_DESCRIPTION OF THE TASK_
Among the entries below, find the lines with the word "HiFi" and return them.
———
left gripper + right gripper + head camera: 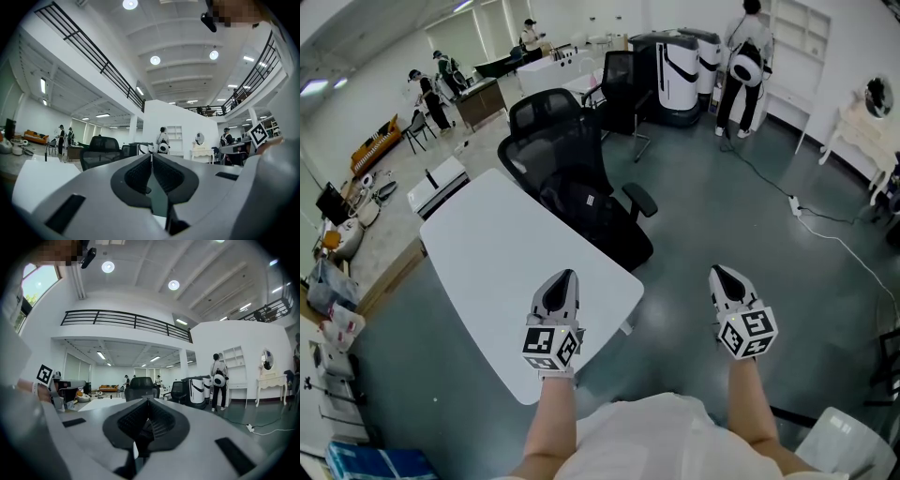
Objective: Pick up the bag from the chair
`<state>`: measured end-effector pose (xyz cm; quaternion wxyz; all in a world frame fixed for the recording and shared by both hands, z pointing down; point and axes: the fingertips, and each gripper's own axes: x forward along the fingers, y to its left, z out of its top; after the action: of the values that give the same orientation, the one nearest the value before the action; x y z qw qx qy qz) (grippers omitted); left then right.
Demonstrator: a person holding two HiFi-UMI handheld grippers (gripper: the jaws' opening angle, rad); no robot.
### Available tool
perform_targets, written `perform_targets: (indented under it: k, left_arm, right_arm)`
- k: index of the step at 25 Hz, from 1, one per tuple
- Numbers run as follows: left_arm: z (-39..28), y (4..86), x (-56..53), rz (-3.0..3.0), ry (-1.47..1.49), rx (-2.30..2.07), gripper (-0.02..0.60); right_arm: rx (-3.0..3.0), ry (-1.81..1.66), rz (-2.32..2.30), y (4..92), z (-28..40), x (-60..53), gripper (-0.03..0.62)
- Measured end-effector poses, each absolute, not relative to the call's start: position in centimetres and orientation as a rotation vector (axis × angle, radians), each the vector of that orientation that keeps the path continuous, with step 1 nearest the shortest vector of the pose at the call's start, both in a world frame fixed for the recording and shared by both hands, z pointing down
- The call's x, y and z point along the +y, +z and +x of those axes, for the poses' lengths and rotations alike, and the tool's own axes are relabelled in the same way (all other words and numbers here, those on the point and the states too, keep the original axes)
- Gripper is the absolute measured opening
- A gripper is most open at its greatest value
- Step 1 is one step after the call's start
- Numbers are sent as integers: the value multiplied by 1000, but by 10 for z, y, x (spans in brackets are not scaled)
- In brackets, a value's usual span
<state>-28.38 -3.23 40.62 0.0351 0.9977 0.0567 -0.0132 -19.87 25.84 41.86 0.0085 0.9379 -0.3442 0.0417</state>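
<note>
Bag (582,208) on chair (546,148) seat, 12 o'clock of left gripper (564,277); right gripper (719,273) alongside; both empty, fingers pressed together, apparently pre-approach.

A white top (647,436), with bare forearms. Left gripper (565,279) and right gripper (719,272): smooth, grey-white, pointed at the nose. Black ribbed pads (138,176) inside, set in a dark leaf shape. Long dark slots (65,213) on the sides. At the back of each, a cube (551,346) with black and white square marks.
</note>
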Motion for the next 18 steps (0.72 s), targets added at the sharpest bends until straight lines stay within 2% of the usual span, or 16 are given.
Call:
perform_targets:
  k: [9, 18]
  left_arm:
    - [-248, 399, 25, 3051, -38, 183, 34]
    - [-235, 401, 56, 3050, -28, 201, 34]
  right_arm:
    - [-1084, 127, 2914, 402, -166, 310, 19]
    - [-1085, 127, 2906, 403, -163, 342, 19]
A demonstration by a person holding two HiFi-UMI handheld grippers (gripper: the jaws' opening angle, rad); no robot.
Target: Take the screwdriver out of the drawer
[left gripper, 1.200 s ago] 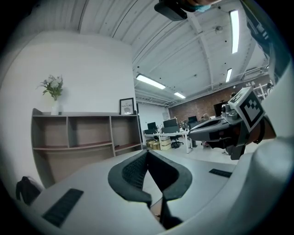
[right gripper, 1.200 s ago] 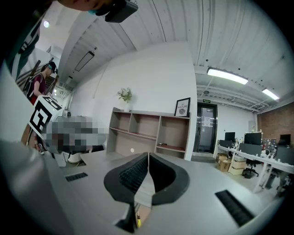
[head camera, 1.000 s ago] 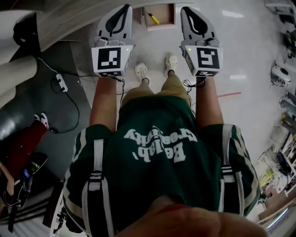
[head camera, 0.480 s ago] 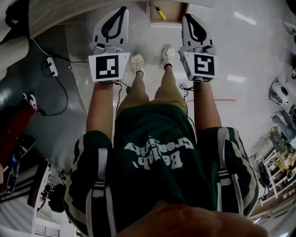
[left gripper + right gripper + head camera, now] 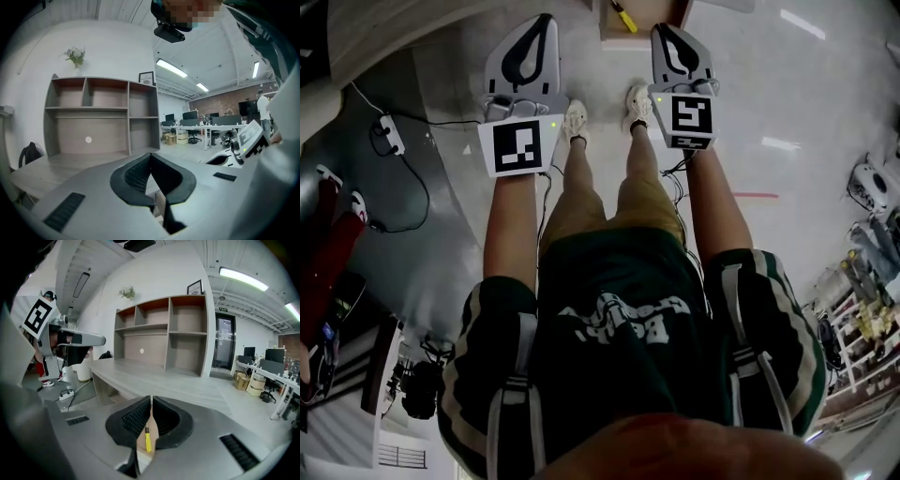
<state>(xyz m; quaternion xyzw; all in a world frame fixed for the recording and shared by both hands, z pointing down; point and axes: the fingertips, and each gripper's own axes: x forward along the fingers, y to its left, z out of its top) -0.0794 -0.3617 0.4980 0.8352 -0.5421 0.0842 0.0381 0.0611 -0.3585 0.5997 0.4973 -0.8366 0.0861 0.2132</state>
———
_ANSWER SECTION_
Demonstrator: a person holding two HiFi-UMI handheld grippers (gripper: the jaws' opening angle, rad); no robot.
A demonstration by a person holding two HiFi-UMI handheld grippers (gripper: the jaws' opening angle, rad); no robot.

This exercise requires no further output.